35話
「ぐるる」
ドラゴンが起き上がり臨戦態勢に入る。まだ10m以上は距離がある。しかし、アンジーはドラゴンの間合いに入ったのだ。そして、彼女はそこから突然走り出した。
「がああ!」
「さあ、行くよ!」
アンジーはドラゴンの手前に向けて球体のガラス瓶を投げた。中には淀んだ色の液体が入っていたが、割れた瞬間激しく煙を吹きだしてドラゴンとアンジーを包み込んだ。煙幕だが、不思議な事に、煙の中で、ドラゴンとアンジーの輪郭が光って映し出されている。アンジーが用意したのは生命探知の魔法が掛けられた煙玉だった。これだけでは煙幕本来の効果である目くらましが意味を成さないが、煙の外にいるミックには意味があった。煙の外からは彼女とドラゴンの姿を見れるが、逆に両者からは離れているミックの位置は分からない。ミックがサポートする場合を想定し、彼がドラゴンの標的にならないための道具なのだ。
「くあっ!」
ドラゴンが激しい火炎をアンジーに向けて放った。
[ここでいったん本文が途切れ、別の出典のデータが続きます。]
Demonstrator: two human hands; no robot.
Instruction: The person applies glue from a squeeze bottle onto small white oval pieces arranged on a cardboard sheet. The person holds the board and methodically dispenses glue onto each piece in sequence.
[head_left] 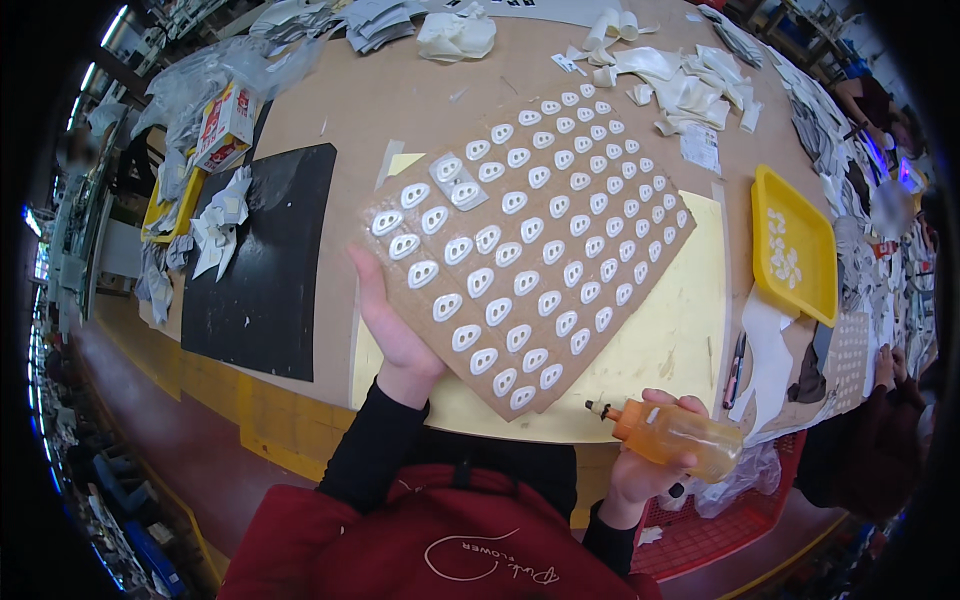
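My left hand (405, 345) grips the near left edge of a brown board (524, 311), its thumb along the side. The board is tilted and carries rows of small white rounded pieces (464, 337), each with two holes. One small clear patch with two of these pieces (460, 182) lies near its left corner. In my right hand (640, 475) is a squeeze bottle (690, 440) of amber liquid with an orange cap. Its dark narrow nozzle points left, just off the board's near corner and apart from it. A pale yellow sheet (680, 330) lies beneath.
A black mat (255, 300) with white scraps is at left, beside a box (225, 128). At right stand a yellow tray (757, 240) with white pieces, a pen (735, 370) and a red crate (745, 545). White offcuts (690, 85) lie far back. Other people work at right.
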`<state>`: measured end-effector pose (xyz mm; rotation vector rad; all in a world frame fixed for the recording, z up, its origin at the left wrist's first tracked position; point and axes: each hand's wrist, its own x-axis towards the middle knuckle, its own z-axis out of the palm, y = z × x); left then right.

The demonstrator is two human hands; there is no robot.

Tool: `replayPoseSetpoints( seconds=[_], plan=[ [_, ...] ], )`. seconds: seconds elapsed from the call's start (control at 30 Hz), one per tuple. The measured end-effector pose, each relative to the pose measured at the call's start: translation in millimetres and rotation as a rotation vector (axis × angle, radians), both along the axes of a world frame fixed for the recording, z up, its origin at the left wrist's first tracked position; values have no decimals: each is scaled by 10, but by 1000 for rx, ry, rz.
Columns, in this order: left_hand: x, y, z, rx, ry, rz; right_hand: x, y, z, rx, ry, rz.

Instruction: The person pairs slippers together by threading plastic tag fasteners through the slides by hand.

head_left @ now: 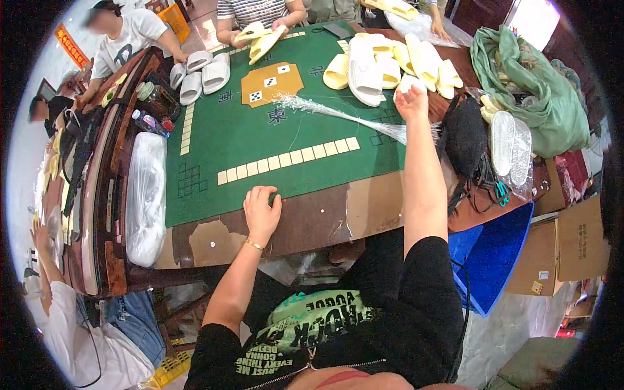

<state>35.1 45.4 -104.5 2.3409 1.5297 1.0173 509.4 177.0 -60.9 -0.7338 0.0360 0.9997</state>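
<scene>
My left hand [262, 209] lies loosely on the near edge of the green mat [227, 136], fingers apart and holding nothing. Stretched far forward, my right hand [411, 104] has its fingers curled against a pale, whitish slipper [409, 83] at the near side of a slipper pile. The grip there is partly hidden. Around it lie a light grey slipper [365, 71] and several yellow slippers [424, 58]. A bundle of thin clear plastic strands [344, 116] spreads across the mat, its gathered end close to my right forearm.
Grey slippers [214, 75] sit at the far left. A clear plastic-wrapped bundle [146, 195] lines the left edge. To the right are a black bag [463, 130], bagged clear slippers [510, 149], a green sack [526, 91] and a blue bin [494, 253]. Across the table, a person's hands [276, 29] hold yellow slippers.
</scene>
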Motion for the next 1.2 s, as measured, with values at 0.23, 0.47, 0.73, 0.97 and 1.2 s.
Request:
replayPoseSetpoints(
  seconds=[0.23,0.47,0.73,0.97,1.2],
  plan=[
    [-34,-15,-7,38,-2,9,-130,16,-101,92,98,75],
    [10,-17,20,-1,-2,4,-170,-38,-37,202,17,-39],
    [-44,1,-19,-21,-6,20,-562,-408,842,266,139,-10],
    [-70,-39,-27,32,-42,14,-991,-694,1387,332,-54,111],
    [-90,-33,-91,-24,-158,15,-1383,-1228,2031,374,-290,352]
  ],
)
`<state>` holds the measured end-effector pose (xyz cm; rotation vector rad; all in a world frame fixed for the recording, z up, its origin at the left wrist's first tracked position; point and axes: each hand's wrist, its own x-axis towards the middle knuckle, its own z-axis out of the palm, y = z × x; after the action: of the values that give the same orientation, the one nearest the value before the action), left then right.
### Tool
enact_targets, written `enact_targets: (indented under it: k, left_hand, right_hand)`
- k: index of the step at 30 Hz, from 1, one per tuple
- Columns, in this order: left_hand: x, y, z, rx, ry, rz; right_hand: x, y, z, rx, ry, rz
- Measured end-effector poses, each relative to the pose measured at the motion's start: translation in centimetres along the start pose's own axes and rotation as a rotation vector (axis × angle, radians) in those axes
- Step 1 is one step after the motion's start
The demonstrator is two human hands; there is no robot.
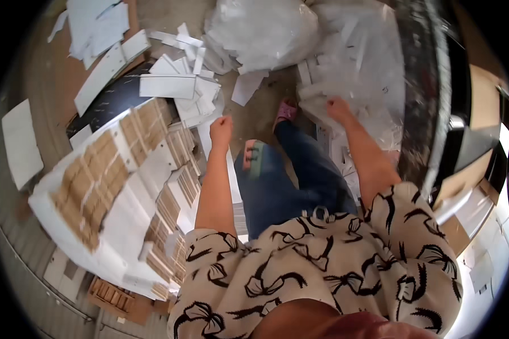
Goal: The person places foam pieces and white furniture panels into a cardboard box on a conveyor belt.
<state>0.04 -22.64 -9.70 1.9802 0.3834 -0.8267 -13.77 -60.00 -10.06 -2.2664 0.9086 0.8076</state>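
Note:
My left hand [221, 130] hangs in front of me with its fingers curled closed, and nothing shows in it. It is nearest to a heap of loose white boards [195, 104] on the floor. Farther right, my right hand [337, 108] is also curled closed, over the near-left part of a large clear plastic sack [359, 68]. No object shows in that hand; whether it touches the plastic I cannot tell.
A tall stack of white-edged brown panels [96, 181] stands to my left. Another stuffed plastic sack [263, 31] lies ahead. White sheets [99, 31] rest at the far left. A dark, plastic-edged stack [421, 96] and cardboard boxes [464, 181] line the right side.

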Motion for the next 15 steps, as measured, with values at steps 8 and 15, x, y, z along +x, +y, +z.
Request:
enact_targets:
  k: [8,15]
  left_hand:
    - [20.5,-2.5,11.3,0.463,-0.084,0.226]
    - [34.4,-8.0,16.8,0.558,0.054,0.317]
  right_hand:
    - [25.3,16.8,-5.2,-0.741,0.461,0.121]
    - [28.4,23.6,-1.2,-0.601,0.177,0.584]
まだドラゴンとは数m離れているが、ドラゴンには火炎という攻撃手段がある。火炎が放射される奔流に煙が流される。間違いなく、火炎はアンジーを捕らえ、その高熱を彼女は浴びた。だが、それでも彼女は火炎から身を躱しながら近づいていく。
「もう少しです! 頑張ってくださいアンジーさん!」
アンジーが用意した装備、それは対ドラゴンの火炎を防ぐ耐火マントだった。火山地帯に住むという火ネズミの毛皮を使い、それをさらに魔法で強化した逸品。ドラゴンの火炎の直撃でも、これさえあれば数秒耐える事が出来る。そのわずかな間に火炎から逃れれば、ドラゴンに肉薄することができる。無論、これだけで城が買えるという程の価値がある。10年かけてやっと手に入れて来た、ドワーフの鍛冶師には感謝をしなければならない。
「があっ!」
火炎が効かないと見るや、今度は首を伸ばしてドラゴンはアンジーを嚙み砕こうとする。かつて彼女の右腕を奪った様に。
「食らいたきゃ、もう一回食らわせてやるよ!」
しかし、彼女は逆に右腕を差し出す様に、ドラゴンに向けて右腕を突き出した。これまでなかった肘から先に、今回は義手が着けられていた。先が鋭いトゲのついた鉄球になっている右腕の鉄拳! それをドラゴンの口の中に突っ込んだ。
「がっ!?」
「たんと味わいな! 文字通り弾ける様な味だよ!」
彼女が義手を脱着した瞬間、ドラゴンの口内で義手が爆発した。鋭いトゲが弾け飛んで、ドラゴンの口内をズタズタにする。